Brislawn was working as a topographical engineer at the turn of the century when he "discovered vestiges of the Indian pony herds on reservations when everybody thought they were gone," Fusco says. Before he decided the breed was worth saving, Brislawn bought a pack of ponies and put it to work. The little horses outperformed their larger counterparts on all counts — endurance, agility, cooperation. Brislawn spent the rest of his life trying to keep the little steeds "straight."
In 1957, Brislawn got official recognition for his efforts: the U.S. Department of Agriculture acknowledged his Spanish Barb Registry, which later became the Horse of the Americas Registry. But one after another misfortune befell the organization, which finally disbanded when old Brislawn died, and his partner, Jeff Edwards, was diagnosed with bone marrow cancer.
The bulk of the horses were shipped to a Spanish Barb Preserve in Washington State, where they all died after wandering into a neighboring field treated with herbicide. The rest were divided into small groups and shipped out to anyone who would take them. When Fusco finally found Edwards still alive, the old man was not sure where the remaining horses ended up.
Fusco tracked down every lead, and found one batch of seven Spanish Barbs in Texas, the other group of four in California. "Getting them here was really difficult," he says. "Tracking them down, buying them, setting up the round pens, working the mares, separating the stallions. It was a big project." Fusco also bought the "registry," which shares his barn-style office with buffalo skulls, badger pelts and other Indian lore.
Striding across his field, grain bucket in hand, Fusco looks happier than a horse in a hay loft. The mares come right over, en masse, providing a better look at their characteristic long manes, tufted ears and crescent-shaped nostrils. Last week they used the same crowding technique to try to finish off the family dog, seen as a predator by wild horses.
Fusco points out the "alpha mare" — the sociology of wild ponies is more akin to wild deer or wolves than cows or horses.

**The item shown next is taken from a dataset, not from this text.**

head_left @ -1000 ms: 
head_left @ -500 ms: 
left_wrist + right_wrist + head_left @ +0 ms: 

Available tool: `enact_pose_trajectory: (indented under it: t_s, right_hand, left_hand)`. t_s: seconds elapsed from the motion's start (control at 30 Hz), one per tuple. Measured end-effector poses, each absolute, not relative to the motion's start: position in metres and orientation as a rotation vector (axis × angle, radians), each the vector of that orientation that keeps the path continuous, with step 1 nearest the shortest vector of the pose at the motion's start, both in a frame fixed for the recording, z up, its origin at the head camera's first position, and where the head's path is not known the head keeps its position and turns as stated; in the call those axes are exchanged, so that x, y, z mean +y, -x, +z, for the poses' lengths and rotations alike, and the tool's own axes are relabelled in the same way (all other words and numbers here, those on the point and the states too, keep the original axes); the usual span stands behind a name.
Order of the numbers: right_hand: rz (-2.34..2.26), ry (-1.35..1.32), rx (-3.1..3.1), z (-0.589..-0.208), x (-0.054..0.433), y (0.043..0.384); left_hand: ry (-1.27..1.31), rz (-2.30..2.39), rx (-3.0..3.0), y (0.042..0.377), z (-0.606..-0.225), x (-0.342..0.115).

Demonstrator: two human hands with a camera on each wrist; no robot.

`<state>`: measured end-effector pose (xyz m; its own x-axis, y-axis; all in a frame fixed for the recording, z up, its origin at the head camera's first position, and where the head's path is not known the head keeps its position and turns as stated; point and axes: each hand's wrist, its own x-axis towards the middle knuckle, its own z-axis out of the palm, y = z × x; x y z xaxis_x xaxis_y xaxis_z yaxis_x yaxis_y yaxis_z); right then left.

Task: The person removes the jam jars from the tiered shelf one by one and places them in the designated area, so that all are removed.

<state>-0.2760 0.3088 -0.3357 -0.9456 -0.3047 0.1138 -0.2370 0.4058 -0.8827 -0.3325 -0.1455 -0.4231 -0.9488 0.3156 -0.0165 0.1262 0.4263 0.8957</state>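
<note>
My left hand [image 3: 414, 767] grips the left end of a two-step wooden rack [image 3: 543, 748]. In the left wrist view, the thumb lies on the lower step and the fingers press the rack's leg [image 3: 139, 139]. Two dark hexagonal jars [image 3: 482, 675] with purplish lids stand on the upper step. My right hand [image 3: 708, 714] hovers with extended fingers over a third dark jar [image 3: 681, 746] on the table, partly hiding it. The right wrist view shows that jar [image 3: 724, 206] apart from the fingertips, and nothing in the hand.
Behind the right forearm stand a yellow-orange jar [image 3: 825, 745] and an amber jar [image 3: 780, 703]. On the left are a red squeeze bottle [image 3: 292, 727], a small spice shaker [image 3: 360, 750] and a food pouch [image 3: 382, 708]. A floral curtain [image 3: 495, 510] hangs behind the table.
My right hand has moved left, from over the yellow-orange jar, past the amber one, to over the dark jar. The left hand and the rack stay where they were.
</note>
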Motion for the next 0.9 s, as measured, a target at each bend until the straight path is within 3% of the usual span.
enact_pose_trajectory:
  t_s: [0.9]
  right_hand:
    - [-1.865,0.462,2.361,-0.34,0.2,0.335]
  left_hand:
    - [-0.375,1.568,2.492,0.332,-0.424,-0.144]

Morning Dove is six months pregnant and still nursing a foal — a no-no in traditional equestrian circles. "We do things a little differently," Fusco says, noting that the animals, renowned for their hardiness and jumbo-sized hearts, will be foaling wild, in the snow, in March.
Standing together in the field — with larger Hollywood "paint" horses off on their own — the diminuitive animals look refreshingly diverse in black roan, coyote dun and grullo. Some have primitive markings, like zebra stockings or a dark dorsal stripe. Despite their knobby knees, the winning combination of short back and long flexor tendons make for a super-smooth ride.
They also make a lovely sight circling the ring on a rope bridle. "I was working one of the mares in the round pen down there, and a local horse lady stopped and said, 'That horse could go into hunter jumper class and win everything," Fusco says. Starting next summer, he wants to start actively promoting the breed, getting the ponies out to local horse shows, fairs and pow-wows.
Exposure shouldn't be a problem. One pony here traces back to the Cherokee "Trail of Tears." But what Fusco really wants for his ponies is respect — something these historic horses, and their erstwhile riders, were summarily spared. If he can't make up for their past humiliation, Fusco is determined to improve their future through his Vermont-based Indian Horse Conservancy. Certainly no breed is more entitled to a turn in the clover.